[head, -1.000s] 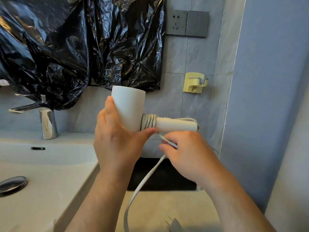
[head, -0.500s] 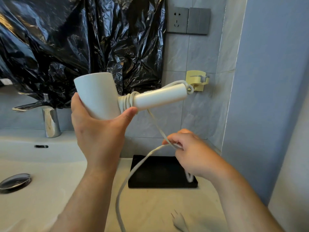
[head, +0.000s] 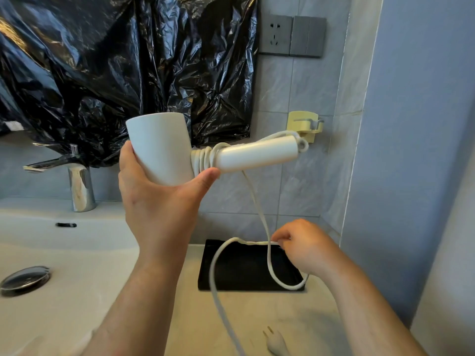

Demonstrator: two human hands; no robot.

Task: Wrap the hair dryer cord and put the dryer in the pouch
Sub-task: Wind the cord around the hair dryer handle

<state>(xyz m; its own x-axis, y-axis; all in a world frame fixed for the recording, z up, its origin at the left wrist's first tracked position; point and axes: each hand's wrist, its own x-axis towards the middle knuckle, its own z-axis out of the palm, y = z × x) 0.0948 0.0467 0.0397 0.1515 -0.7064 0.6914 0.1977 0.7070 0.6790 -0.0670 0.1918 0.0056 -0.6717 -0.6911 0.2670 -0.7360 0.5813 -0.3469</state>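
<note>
My left hand (head: pixel 159 209) grips the barrel of the white hair dryer (head: pixel 162 147), held up in front of the wall with its handle pointing right. Several turns of the white cord (head: pixel 257 199) sit around the handle's base. From the handle the cord drops to my right hand (head: pixel 303 247), which pinches it low over the black pouch (head: pixel 246 268). A slack loop lies across the pouch, and the cord runs down to the bottom edge. The white plug (head: pixel 276 343) rests on the counter in front.
A white sink (head: pixel 64 253) with a chrome drain (head: pixel 24 280) and faucet (head: pixel 77 181) fills the left. Black plastic sheeting (head: pixel 115 68) covers the wall above. A yellow wall holder (head: pixel 305 124) and grey socket plate (head: pixel 291 35) are at right, beside a blue wall.
My left hand raised the dryer and then shifted it right. My right hand dropped from the handle to just above the pouch, drawing out a length of cord.
</note>
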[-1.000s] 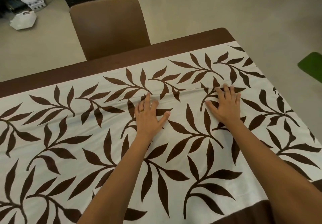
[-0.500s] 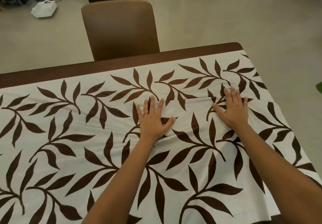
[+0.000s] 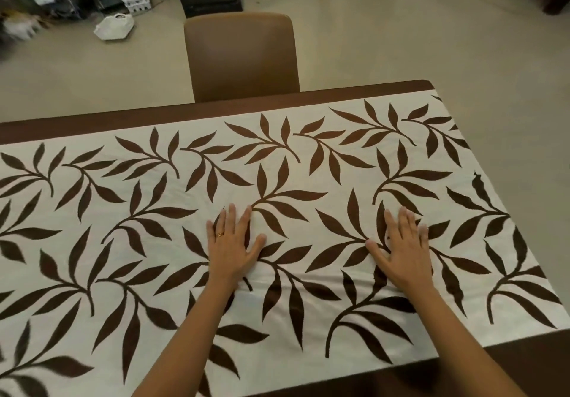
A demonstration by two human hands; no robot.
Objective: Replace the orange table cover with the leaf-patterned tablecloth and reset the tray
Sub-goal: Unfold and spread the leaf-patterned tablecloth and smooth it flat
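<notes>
Left hand and right hand press flat, fingers spread, gripping nothing, on the leaf-patterned tablecloth, its earlier ridge now smoothed, with a brown chair and beige floor beyond.

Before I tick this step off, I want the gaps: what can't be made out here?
Left end and near-left corner of the leaf-patterned tablecloth: cut off by the head view's frame.
Cloth under the left hand and right hand: hidden by the flat palms.
Seat of the chair: hidden behind the cloth's far edge.
The floor clutter, top left: too blurred to identify.
</notes>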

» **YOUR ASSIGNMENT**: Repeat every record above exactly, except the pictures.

» **FINAL ANSWER**:
[head, -1.000s] 
[head, -0.500s] 
[head, +0.000s] 

Demonstrator: two human hands; no robot.

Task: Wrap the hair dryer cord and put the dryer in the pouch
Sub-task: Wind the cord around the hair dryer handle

<state>(xyz m; its own x-axis, y-axis; all in a world frame fixed for the recording, z up, its origin at the left wrist's first tracked position; point and axes: each hand's wrist, its own x-axis towards the middle knuckle, its own z-axis out of the palm, y = z × x) 0.0948 0.0467 0.0397 0.1515 -0.7064 0.6914 0.1977 0.7070 0.6790 -0.0670 0.1918 0.0056 -0.6717 -0.6911 0.2670 -0.7360 0.5813 -0.3469</state>
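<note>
My left hand (head: pixel 159 209) grips the barrel of the white hair dryer (head: pixel 162 147), held up in front of the wall with its handle pointing right. Several turns of the white cord (head: pixel 257 199) sit around the handle's base. From the handle the cord drops to my right hand (head: pixel 303 247), which pinches it low over the black pouch (head: pixel 246 268). A slack loop lies across the pouch, and the cord runs down to the bottom edge. The white plug (head: pixel 276 343) rests on the counter in front.
A white sink (head: pixel 64 253) with a chrome drain (head: pixel 24 280) and faucet (head: pixel 77 181) fills the left. Black plastic sheeting (head: pixel 115 68) covers the wall above. A yellow wall holder (head: pixel 305 124) and grey socket plate (head: pixel 291 35) are at right, beside a blue wall.
My left hand raised the dryer and then shifted it right. My right hand dropped from the handle to just above the pouch, drawing out a length of cord.
</note>
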[-1.000s] 
[-0.500s] 
[+0.000s] 
A demonstration by two human hands; no robot.
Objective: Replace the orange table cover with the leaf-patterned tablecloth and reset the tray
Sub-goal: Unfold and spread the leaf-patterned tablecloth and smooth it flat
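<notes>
Left hand and right hand press flat, fingers spread, gripping nothing, on the leaf-patterned tablecloth, its earlier ridge now smoothed, with a brown chair and beige floor beyond.

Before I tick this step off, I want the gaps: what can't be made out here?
Left end and near-left corner of the leaf-patterned tablecloth: cut off by the head view's frame.
Cloth under the left hand and right hand: hidden by the flat palms.
Seat of the chair: hidden behind the cloth's far edge.
The floor clutter, top left: too blurred to identify.
</notes>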

The answer has now been finished.